UN TERRITOIRE DE COMMUNICATION ENCORE VIDE
Qui incarne la parole publique sur la situation sanitaire depuis la disparition de la scène quotidienne du DGS ? Qui dément les inepties et autres opinions de tous poils sur les plateaux ou réseaux sociaux ? Ce territoire de communication est vide et anxiogène, autrement dit ce n’est pas la communication qui est anxiogène, mais le silence, et l’absence de parole forte. Ces cadres d’action sont à réaffirmer et à détailler, il faut être explicite sur la méthode. On ne peut se satisfaire d’un « faire confiance à la responsabilité de chacun », pas en situation de crise. La communication est un volet de la stratégie pas la stratégie. La prise de parole du chef de l’Etat est attendue pour redessiner la perspective, préciser les moyens, et la méthode. La gouvernance de cette deuxième phase est donc un sujet central, alors qu’il faut saluer la conduite de la première vague. Nous ne sommes plus dans la même situation qu’en mars, de l’incertitude, terme que nous employons trop, nous passons à une zone de risques.

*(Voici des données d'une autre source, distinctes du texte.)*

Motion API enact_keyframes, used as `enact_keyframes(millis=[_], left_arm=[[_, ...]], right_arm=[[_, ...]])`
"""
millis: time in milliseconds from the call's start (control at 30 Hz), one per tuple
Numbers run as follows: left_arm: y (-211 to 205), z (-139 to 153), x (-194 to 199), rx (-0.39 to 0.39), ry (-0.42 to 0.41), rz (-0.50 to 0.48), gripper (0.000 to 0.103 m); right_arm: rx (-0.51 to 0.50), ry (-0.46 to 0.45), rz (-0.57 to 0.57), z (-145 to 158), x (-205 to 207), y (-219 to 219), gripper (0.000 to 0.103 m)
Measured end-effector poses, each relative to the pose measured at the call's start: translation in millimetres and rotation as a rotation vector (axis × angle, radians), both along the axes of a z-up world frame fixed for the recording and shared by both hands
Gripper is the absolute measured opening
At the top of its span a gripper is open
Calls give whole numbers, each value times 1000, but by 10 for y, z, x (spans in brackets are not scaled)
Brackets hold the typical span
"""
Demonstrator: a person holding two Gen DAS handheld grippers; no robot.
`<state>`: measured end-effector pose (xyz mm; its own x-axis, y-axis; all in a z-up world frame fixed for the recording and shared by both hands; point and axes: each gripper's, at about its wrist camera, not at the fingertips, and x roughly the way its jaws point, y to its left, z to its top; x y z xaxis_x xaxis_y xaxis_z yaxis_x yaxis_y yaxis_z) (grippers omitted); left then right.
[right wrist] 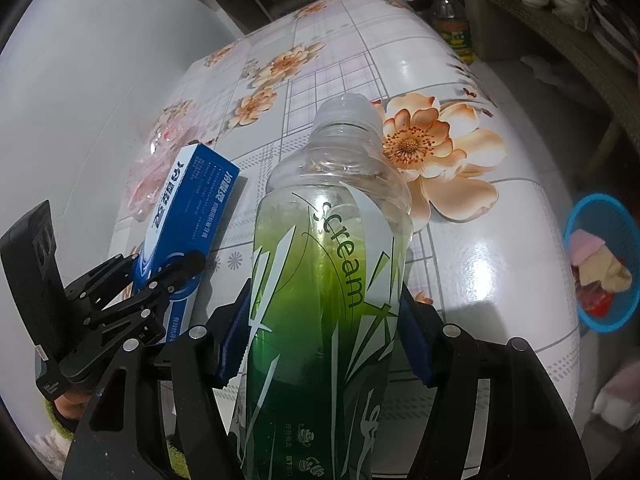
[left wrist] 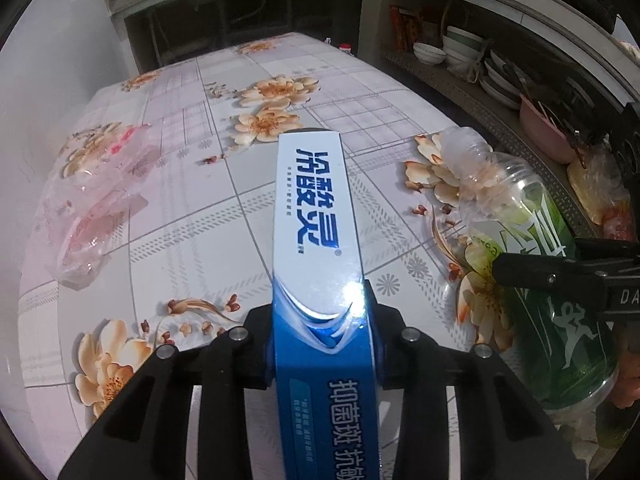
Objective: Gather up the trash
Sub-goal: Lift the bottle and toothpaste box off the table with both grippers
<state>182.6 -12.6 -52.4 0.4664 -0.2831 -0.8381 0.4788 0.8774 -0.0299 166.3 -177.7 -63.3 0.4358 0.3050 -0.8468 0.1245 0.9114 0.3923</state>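
My left gripper is shut on a long blue and white toothpaste box and holds it above the floral table. The box also shows in the right wrist view with the left gripper around it. My right gripper is shut on an empty clear bottle with a green label, held over the table. The bottle shows at the right of the left wrist view. A crumpled clear and pink plastic bag lies on the table's left side.
A blue basket holding scraps stands on the floor right of the table. An oil bottle stands beyond the table's far end. Shelves with bowls and plates run along the right. A white wall is at the left.
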Motion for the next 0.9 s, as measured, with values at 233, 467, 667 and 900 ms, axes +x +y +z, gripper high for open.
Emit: enact_keyframes(millis=[233,467,667,900], left_arm=[[49,60,-23,-10,-30,17,33],[50,107,-100,-5,-62,10,33],[40,153,-160,-6,-81,2,33],[33,188,-208,-39,-73,-16,33]], right_arm=[[1,-5,-10,9,-32,-20,60],[9,-18,-24,41,-94,-49,60],[25,-35,-24,84,-135,-66,60],[92,-45,-44,84,-202,-122,60]])
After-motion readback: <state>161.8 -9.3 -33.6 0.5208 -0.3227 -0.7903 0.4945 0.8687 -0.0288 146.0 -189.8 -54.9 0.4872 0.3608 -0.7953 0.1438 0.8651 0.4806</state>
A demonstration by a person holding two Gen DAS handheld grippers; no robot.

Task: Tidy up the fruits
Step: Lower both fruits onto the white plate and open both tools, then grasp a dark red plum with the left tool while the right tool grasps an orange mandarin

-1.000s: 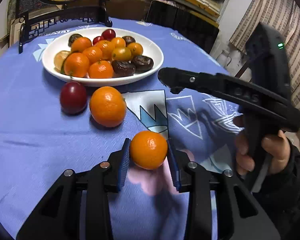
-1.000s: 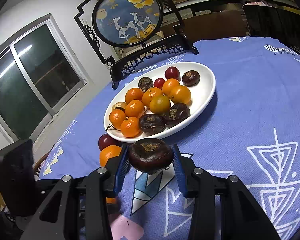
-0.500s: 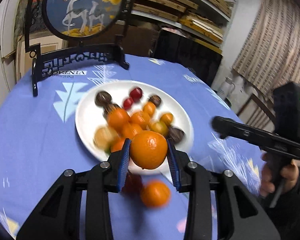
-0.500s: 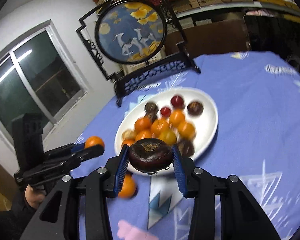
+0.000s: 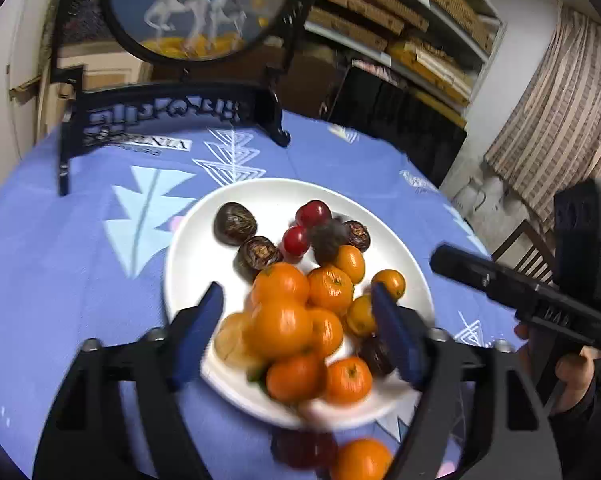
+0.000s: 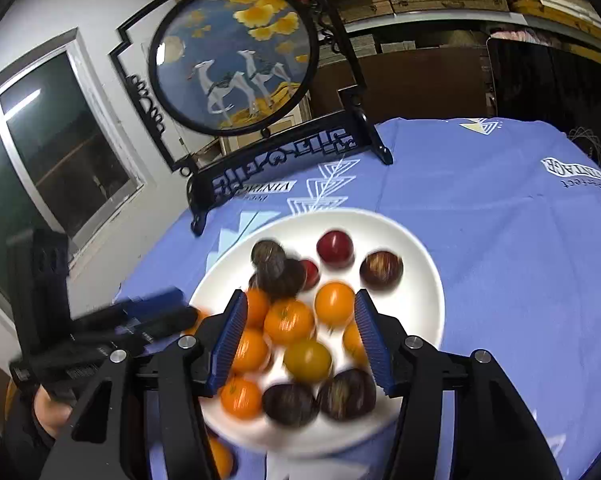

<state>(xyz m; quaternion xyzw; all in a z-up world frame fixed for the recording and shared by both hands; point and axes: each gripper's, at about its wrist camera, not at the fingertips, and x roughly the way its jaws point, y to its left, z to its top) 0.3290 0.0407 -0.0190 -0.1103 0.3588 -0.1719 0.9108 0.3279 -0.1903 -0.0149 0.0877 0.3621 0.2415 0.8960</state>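
Observation:
A white plate (image 5: pixel 204 248) on the blue tablecloth holds several oranges, dark brown fruits and red fruits; it also shows in the right wrist view (image 6: pixel 420 280). My left gripper (image 5: pixel 298 332) is open above the plate's near side, with a blurred orange (image 5: pixel 278 328) between its spread jaws, on the pile. My right gripper (image 6: pixel 300 338) is open above the plate, holding nothing. A blurred dark fruit (image 6: pixel 278 270) lies among the fruit at the plate's far side. An orange (image 5: pixel 360 460) and a red fruit (image 5: pixel 304 450) lie on the cloth in front of the plate.
A black stand with a round painted screen (image 5: pixel 188 8) stands at the table's far side, also seen in the right wrist view (image 6: pixel 236 60). The right gripper's body (image 5: pixel 540 300) is to the right of the plate. A window (image 6: pixel 52 152) is at left.
Both grippers moved over the plate and opened. The orange left the left gripper and the dark fruit left the right gripper; both now lie among the plate's fruit.

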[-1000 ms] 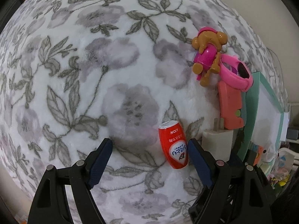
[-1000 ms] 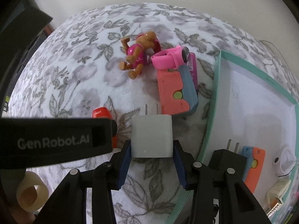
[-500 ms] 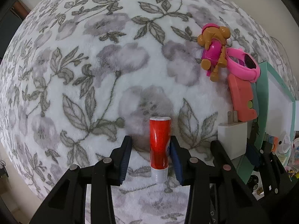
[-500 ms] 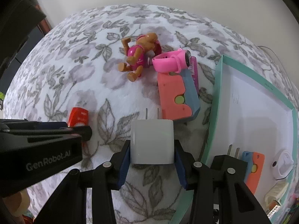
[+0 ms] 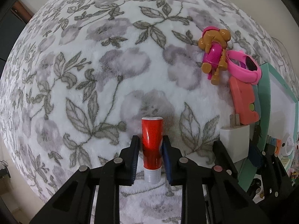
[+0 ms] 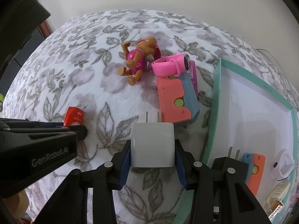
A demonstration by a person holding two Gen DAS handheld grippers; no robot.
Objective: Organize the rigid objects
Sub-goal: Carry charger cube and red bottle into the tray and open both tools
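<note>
My left gripper is shut on a red toothpaste tube, white cap toward me, held over the floral blanket. My right gripper is shut on a white plug charger, prongs pointing away; it also shows in the left wrist view. The red tube's end shows at the left of the right wrist view. The teal-rimmed white tray lies to the right.
A brown-and-pink toy dog, a pink watch and an orange-and-blue case lie on the blanket ahead. The tray holds another orange case, a black plug and a white round item. A wall stands behind.
My left gripper closed on the red tube, which turned end-on between the fingers, and lifted it. My right gripper, holding the charger, rose a little.
</note>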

TROMPER N’EST PAS RASSURER
L’incertitude c’est un futur dont nous ne connaissons rien et que nous ne pouvons pas prédire. Le risque fait appel à des éléments déjà rencontrés, nous connaissons mieux ce virus, nous avons réorganisé le système de soins, nous savons mieux prendre en charge les patients, le pronostic en réanimation sera meilleur. Les entreprises dont les secteurs d’activité
n’ont pas été démantelés, ont démontré qu’elles savaient s’adapter donc ce sont bien des événements déjà vécus sur lesquels nous avons énormément appris. L’emploi abusif du
terme incertitude qui sert souvent de refuge est porteur de sens générant une inquiétude et contrairement à l’adage (dans le doute abstiens toi) ne peut plus justifier l’inaction. Un des
principaux enseignements de cette crise, et ils sont nombreux, c’est de peser autant que possible les risques entre agir de façon drastique et agir trop tard, la notion de perte acceptable suggérant une préférence pour le premier. Un rebond est inévitable mais nous pouvons agir, tromper n’est pas rassurer.